The importance of customer feedback in improvement efforts
Customer feedback is invaluable for retailers looking to reduce returns and improve their overall operations. It helps identify common issues leading to returns, such as product quality concerns or problems with the shopping experience. Retailers can use feedback to make product improvements, addressing issues that frequently result in returns.
Listening to customer feedback and acting on it demonstrates that the retailer values its customers’ opinions, which can build trust and loyalty.
Emerging trends in returns management
As the retail landscape continues to evolve, several emerging trends in returns management have gained weight:
Sustainable practices:
Sustainability is a major focus, with retailers increasingly adopting eco-friendly packaging, refurbishment, and recycling practices to reduce the environmental impact of returns.
Automation and AI:
Automation, artificial intelligence (AI), and machine learning are being used to enhance the efficiency of return processing, including sorting, inspection, and refurbishment.
Blockchain for authentication:
Blockchain technology is being explored to improve product authentication, reducing the return of counterfeit goods and fraud.
Predictive analytics:
Retailers are leveraging predictive analytics to forecast return rates, optimize inventory, and manage staffing during peak return seasons.
Omnichannel returns:
Offering multiple return options, such as returning online purchases to physical stores, is becoming standard to enhance convenience for customers.
Growth of ecommerce:
The growth of online shopping will continue to influence returns, with more online purchases leading to higher return rates. Retailers will focus on reducing returns through better product information and virtual try-on experiences.
Subscription services:
Retailers with subscription models are implementing flexible return policies to maintain subscriber satisfaction and loyalty.
Personalization:
Retailers will use data-driven personalization to offer customized product recommendations, reducing the likelihood of returns due to mismatched preferences.
Conclusion
In conclusion, retailers have the opportunity to shift their perspective on returns from seeing them as a problem to viewing them as a valuable opportunity.
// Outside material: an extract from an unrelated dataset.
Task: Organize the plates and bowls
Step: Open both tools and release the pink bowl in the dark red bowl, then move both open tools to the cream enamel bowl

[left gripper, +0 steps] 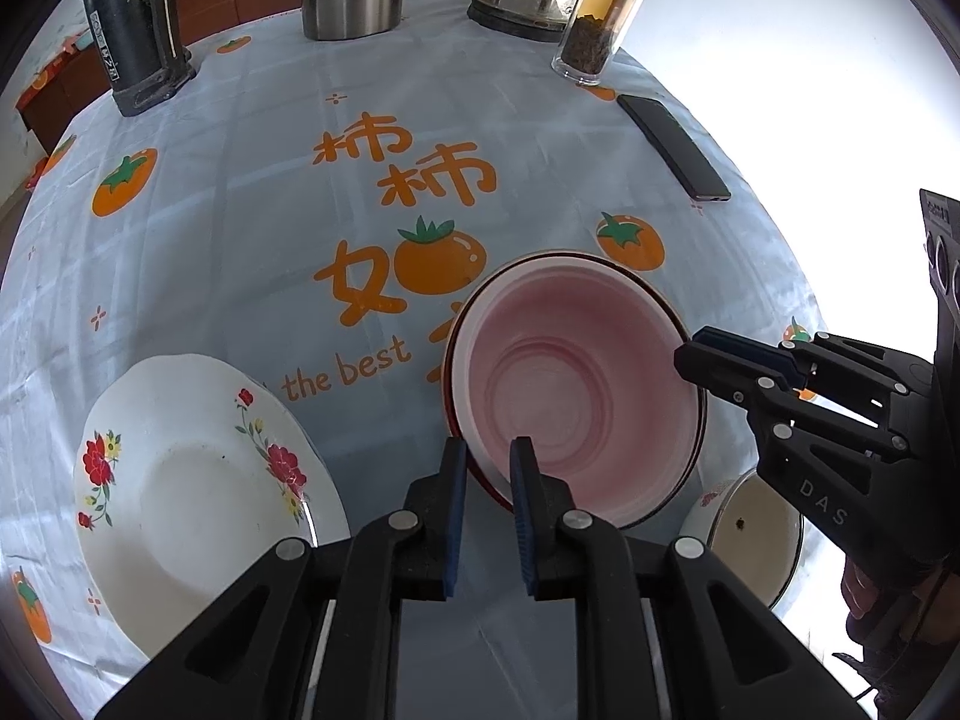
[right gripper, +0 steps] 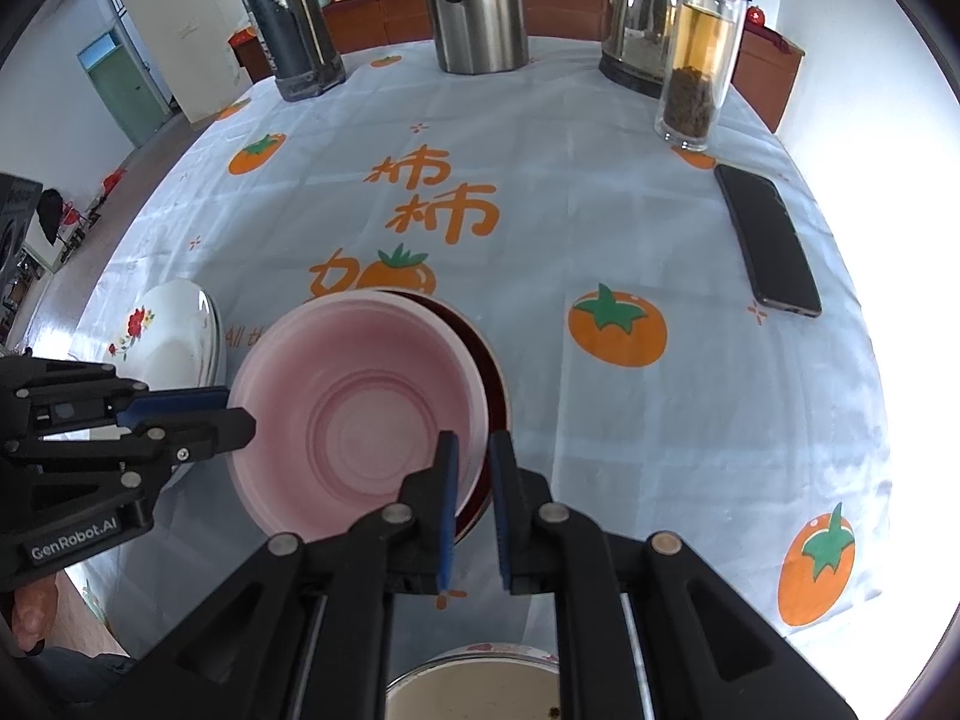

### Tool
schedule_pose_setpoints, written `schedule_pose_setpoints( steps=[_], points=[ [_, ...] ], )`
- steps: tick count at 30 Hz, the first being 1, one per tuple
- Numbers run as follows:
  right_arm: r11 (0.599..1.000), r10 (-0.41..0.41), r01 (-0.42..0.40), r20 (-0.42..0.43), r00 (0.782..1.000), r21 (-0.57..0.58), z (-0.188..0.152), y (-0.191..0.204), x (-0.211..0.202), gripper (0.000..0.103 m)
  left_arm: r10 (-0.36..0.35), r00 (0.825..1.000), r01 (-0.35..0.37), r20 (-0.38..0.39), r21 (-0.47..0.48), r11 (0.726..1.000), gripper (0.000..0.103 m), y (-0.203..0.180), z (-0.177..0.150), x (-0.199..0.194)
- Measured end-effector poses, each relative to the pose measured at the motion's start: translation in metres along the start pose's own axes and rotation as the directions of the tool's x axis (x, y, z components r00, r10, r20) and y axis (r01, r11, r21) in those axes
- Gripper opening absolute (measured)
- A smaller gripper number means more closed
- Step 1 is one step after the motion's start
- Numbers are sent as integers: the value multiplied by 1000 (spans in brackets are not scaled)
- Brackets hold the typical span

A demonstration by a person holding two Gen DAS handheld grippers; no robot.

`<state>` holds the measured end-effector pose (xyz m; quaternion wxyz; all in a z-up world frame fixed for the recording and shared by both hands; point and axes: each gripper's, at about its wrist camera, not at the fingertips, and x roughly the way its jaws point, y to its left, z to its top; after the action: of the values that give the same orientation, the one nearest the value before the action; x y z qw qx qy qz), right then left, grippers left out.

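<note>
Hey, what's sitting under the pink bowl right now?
The pink bowl is nested in a dark red bowl; only the red rim shows along one side. Both grippers' jaws straddle the rims. The rest of the red bowl, and anything inside it, is covered.

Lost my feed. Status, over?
Left tool and right tool both straddle the pink bowl's rim, not clamped. Bowl nested in a red one. Floral plate beside it.
</note>
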<state>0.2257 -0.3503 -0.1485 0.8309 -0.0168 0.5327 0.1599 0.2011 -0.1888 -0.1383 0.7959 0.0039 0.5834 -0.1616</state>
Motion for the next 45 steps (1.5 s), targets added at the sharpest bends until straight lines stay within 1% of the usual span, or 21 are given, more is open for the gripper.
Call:
schedule_pose_setpoints(
  steps=[1,3,6,7,9,11,12,20,26,33,45],
  points=[
    [1000,4,-4,1,1000,3,0,0,0,13,1,1000,-1,0,-2,1000,18,1,0,0],
    [1000,7,-7,7,1000,5,0,0,-2,20,2,1000,-2,0,-5,1000,18,2,-1,-1],
    [1000,11,-11,17,1000,9,0,0,-4,25,2,1000,-2,2,-9,1000,19,1,0,-2],
    [1000,10,-11,20,1000,9,0,1,-5,26,3,1000,-3,4,-11,1000,21,1,0,-3],
    [1000,11,-11,24,1000,8,0,2,-7,31,4,1000,-4,9,-7,1000,32,0,0,-4],
    [1000,7,-8,29,1000,9,-1,2,-8,37,16,1000,-16,24,-5,1000,53,0,0,-7],
    [1000,5,-6,33,999,11,-1,2,-9,39,18,999,-18,34,-3,1000,55,0,0,-9],
    [1000,4,-5,42,999,16,-1,2,-13,40,29,998,-29,61,5,1000,55,0,1,-17],
    [1000,2,-2,49,999,17,-2,4,-17,43,43,996,-44,84,8,999,55,-1,-1,-25],
    [1000,0,-1,57,998,14,-7,9,-25,45,37,994,-39,107,12,999,55,-3,-5,-36],
    [1000,-11,9,68,998,18,-17,16,-37,48,34,993,-36,114,15,999,55,-5,-16,-46]
  ],
)
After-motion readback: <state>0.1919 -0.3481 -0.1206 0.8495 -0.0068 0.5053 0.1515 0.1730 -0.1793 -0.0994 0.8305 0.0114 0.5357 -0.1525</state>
While returns undoubtedly come with their challenges, they also offer a chance for retailers to excel in customer service, drive loyalty, and gain valuable insights into consumer preferences.
By implementing innovative strategies, leveraging technology, and embracing sustainable practices, retailers can transform the returns process into a positive customer experience and a source of competitive advantage. Ultimately, returns can be a gateway to building stronger customer relationships and a thriving brand.